→ **Your assignment**
Please return every line of the records that contains the word "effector".

### Records supplied

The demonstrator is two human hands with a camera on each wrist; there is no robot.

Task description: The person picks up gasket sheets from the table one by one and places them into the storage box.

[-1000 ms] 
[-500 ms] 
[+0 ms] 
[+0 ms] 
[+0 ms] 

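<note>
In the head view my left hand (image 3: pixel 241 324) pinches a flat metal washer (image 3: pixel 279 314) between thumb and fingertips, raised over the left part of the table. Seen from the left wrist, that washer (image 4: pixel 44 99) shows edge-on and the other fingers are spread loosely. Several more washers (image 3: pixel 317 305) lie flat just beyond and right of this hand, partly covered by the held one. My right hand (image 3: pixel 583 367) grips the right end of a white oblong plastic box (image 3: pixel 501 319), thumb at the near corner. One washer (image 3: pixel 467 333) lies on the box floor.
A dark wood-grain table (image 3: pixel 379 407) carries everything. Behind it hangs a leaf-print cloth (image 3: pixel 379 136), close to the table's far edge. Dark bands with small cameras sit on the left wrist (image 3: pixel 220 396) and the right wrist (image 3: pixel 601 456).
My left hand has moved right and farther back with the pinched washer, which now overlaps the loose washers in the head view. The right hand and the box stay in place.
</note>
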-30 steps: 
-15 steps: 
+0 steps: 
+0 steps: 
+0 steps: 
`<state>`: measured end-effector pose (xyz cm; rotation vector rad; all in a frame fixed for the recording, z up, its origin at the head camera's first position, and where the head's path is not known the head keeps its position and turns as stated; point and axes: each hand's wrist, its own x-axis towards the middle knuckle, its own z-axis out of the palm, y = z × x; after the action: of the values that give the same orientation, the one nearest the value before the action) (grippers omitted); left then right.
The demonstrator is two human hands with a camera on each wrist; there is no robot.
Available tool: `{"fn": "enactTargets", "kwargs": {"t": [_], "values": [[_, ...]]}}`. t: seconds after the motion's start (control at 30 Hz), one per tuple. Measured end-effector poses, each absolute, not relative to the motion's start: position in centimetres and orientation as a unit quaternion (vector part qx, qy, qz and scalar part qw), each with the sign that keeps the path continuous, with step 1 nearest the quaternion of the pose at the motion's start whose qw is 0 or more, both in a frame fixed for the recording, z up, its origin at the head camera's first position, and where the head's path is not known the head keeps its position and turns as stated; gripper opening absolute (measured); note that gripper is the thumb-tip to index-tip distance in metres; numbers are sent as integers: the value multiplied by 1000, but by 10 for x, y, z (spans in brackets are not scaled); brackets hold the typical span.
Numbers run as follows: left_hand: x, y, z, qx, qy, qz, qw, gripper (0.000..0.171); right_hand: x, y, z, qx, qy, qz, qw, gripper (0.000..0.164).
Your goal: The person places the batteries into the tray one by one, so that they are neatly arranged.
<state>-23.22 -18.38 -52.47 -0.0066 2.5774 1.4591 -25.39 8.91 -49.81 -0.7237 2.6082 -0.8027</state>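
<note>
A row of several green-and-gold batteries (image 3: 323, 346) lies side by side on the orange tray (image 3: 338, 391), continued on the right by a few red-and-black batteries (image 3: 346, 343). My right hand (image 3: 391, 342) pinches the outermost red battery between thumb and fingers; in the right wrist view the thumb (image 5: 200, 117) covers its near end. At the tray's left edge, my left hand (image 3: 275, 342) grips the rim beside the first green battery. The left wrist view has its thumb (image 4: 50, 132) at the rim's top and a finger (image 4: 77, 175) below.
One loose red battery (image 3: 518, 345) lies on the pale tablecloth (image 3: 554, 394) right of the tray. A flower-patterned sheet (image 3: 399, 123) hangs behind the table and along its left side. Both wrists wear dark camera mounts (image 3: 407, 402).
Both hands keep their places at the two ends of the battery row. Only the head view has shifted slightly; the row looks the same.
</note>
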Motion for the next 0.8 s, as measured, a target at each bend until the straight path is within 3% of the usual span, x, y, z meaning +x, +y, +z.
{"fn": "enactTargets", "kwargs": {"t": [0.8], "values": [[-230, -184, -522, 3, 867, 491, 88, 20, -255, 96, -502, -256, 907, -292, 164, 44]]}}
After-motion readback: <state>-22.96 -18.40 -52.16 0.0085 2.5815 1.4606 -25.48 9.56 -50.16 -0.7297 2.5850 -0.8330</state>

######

→ **Exercise solution**
`<state>`: measured end-effector pose (xyz cm; rotation vector rad; all in a frame fixed for the recording, z up, its origin at the head camera's first position, and where the head's path is not known the head keeps its position and turns as stated; point and axes: each hand's wrist, its own x-axis towards the middle knuckle, its own z-axis out of the palm, y = z × x; after the action: of the values that give the same orientation, the one nearest the value before the action) (grippers omitted); left then right.
Available tool: `{"fn": "enactTargets", "kwargs": {"t": [_], "values": [[_, ...]]}}`. t: seconds after the motion's start (control at 30 Hz), one per tuple. Measured end-effector poses, each absolute, not relative to the motion's start: position in centimetres and orientation as a unit quaternion (vector part qx, qy, qz and scalar part qw), each with the sign that keeps the path continuous, with step 1 nearest the quaternion of the pose at the motion's start whose qw is 0 or more, both in a frame fixed for the recording, z up, its origin at the head camera's first position, and where the head's path is not known the head keeps its position and turns as stated; gripper opening absolute (measured); note that gripper is the thumb-tip to index-tip distance in metres; numbers are sent as integers: the value multiplied by 1000, but by 10 for x, y, z (spans in brackets are not scaled); brackets hold the typical span.

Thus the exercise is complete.